Secured loan is a better option than an unsecured loan. Secured loan are defined as loans against property. They have low rate of interest and have a small monthly repayment. The major difference between a secured and unsecured loan is that a secured loan requires your property as collateral while no collateral is offered in unsecured loan.
Secured loan is more preferred by lenders than unsecured loan, consequently they are easily approved by lenders than unsecured loan. This is because of absence of collateral in unsecured loan. Lenders have an insecurity to lend you money due to the risk of losing their loan amount, incase you fail to pay to pay him back.
Rate of interest is negotiable in secured loan as you are offering your property to the creditor. Higher is the valuation of property; lower would be the rate of interest. However it's not case with unsecured loan where one has to pay high rate of interest with large monthly repayments. You also enjoy benefit of long repayment duration in secured loan. The repayment period could sometimes exceed up to 25 years.

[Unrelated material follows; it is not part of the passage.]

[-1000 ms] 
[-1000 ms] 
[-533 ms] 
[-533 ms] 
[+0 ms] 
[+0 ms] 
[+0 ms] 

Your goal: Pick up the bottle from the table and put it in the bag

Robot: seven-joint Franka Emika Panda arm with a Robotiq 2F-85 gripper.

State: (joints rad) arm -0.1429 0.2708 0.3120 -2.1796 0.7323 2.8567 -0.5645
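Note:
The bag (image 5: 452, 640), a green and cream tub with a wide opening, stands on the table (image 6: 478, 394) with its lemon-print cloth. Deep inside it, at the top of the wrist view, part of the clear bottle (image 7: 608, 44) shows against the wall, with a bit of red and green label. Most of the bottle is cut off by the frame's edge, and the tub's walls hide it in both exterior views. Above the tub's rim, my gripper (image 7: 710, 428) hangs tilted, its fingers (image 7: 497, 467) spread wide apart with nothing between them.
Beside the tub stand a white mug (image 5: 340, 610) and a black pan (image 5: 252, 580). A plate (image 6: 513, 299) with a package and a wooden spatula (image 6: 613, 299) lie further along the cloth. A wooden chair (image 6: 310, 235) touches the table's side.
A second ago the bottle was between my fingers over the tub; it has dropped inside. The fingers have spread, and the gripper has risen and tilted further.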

Secured loan can be easily availed even you have a poor credit record because of the presence of collateral in secured loan. Whereas in unsecured loan things are contrary. It's not easy to get an unsecured loan if you have a poor history. However there are some lenders who offer loan on your bad credit also, but charge very high interest.
There is lot of information one can find on internet, regarding secured and unsecured loan. It's advice able to make a complete study of both the loans to understand their needs and requirements.
Author:
The author is a business writer specializing in finance and credit products and has written authoritative articles on the finance industry. She has done her masters in Business Administration and is currently assisting seek-uk as a finance specialist.